TASK DIRECTIONS.
All of the data must be written out verbatim, with pictures excluded.

###

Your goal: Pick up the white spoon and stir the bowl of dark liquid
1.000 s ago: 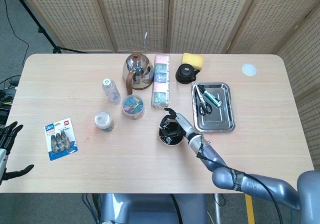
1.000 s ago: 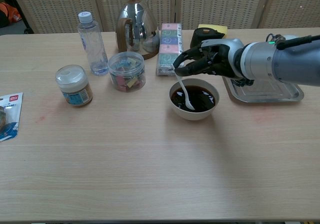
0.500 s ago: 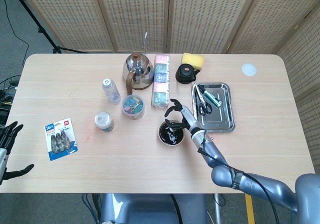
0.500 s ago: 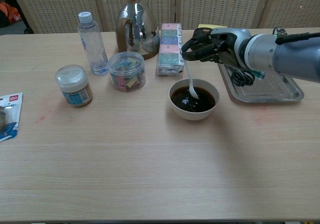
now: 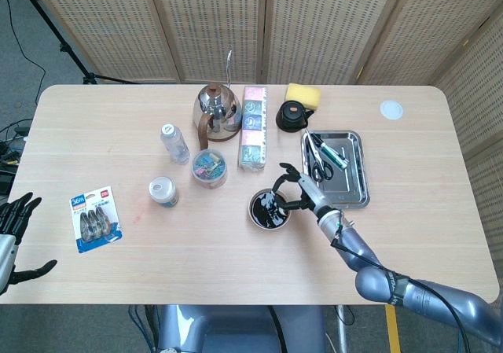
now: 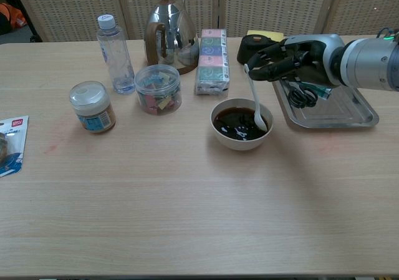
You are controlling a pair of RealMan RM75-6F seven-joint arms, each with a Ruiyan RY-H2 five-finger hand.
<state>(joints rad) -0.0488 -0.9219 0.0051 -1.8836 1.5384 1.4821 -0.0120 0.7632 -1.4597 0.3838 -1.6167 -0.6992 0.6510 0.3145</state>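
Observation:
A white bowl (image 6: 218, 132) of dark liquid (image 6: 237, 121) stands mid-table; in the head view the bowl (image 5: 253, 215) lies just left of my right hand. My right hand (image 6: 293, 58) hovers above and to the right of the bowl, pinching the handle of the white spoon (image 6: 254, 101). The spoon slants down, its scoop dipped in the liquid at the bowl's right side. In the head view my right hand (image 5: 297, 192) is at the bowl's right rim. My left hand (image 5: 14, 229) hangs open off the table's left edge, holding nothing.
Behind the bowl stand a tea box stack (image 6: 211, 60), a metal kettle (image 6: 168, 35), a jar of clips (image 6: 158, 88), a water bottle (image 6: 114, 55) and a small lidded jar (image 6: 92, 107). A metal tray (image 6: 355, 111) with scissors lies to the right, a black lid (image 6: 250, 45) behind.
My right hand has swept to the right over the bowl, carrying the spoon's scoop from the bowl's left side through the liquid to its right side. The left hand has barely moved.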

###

EXERCISE RESPONSE.
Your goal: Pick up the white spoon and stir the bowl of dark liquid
1.000 s ago: 
1.000 s ago: 
0.500 s ago: 
0.500 s ago: 
now: 
now: 
You are controlling a pair of RealMan RM75-6F seven-joint arms, each with a Ruiyan RY-H2 five-finger hand.
<state>(joints rad) -0.0488 -0.9219 0.0051 -1.8836 1.5384 1.4821 -0.0120 0.7632 -1.4597 0.3838 -1.6167 -0.6992 0.6510 0.3145</state>
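Observation:
A white bowl (image 6: 218, 132) of dark liquid (image 6: 237, 121) stands mid-table; in the head view the bowl (image 5: 253, 215) lies just left of my right hand. My right hand (image 6: 293, 58) hovers above and to the right of the bowl, pinching the handle of the white spoon (image 6: 254, 101). The spoon slants down, its scoop dipped in the liquid at the bowl's right side. In the head view my right hand (image 5: 297, 192) is at the bowl's right rim. My left hand (image 5: 14, 229) hangs open off the table's left edge, holding nothing.
Behind the bowl stand a tea box stack (image 6: 211, 60), a metal kettle (image 6: 168, 35), a jar of clips (image 6: 158, 88), a water bottle (image 6: 114, 55) and a small lidded jar (image 6: 92, 107). A metal tray (image 6: 355, 111) with scissors lies to the right, a black lid (image 6: 250, 45) behind.
My right hand has swept to the right over the bowl, carrying the spoon's scoop from the bowl's left side through the liquid to its right side. The left hand has barely moved.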

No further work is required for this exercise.